== To do ==
Give back the data in full. Leave nothing out.

== Source data ==
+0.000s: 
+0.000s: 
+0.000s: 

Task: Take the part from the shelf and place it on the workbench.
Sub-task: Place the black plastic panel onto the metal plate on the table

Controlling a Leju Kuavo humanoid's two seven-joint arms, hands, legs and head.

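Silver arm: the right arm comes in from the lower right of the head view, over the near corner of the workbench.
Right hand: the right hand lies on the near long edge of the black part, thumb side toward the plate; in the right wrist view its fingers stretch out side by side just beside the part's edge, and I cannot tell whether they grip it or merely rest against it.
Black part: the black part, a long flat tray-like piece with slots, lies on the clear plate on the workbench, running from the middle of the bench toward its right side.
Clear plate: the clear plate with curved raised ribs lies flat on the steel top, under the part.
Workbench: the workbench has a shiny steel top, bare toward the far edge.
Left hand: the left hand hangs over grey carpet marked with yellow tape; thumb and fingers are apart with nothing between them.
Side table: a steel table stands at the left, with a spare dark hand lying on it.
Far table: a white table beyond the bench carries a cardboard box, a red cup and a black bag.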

== Task answer ==
+0.000s: 
+0.000s: 
+0.000s: 

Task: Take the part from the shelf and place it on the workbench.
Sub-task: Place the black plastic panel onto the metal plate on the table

Controlling a Leju Kuavo humanoid's two seven-joint arms, hands, legs and head.

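Silver arm: the right arm comes in from the lower right of the head view, over the near corner of the workbench.
Right hand: the right hand lies on the near long edge of the black part, thumb side toward the plate; in the right wrist view its fingers stretch out side by side just beside the part's edge, and I cannot tell whether they grip it or merely rest against it.
Black part: the black part, a long flat tray-like piece with slots, lies on the clear plate on the workbench, running from the middle of the bench toward its right side.
Clear plate: the clear plate with curved raised ribs lies flat on the steel top, under the part.
Workbench: the workbench has a shiny steel top, bare toward the far edge.
Left hand: the left hand hangs over grey carpet marked with yellow tape; thumb and fingers are apart with nothing between them.
Side table: a steel table stands at the left, with a spare dark hand lying on it.
Far table: a white table beyond the bench carries a cardboard box, a red cup and a black bag.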

The work is done, and the output is complete.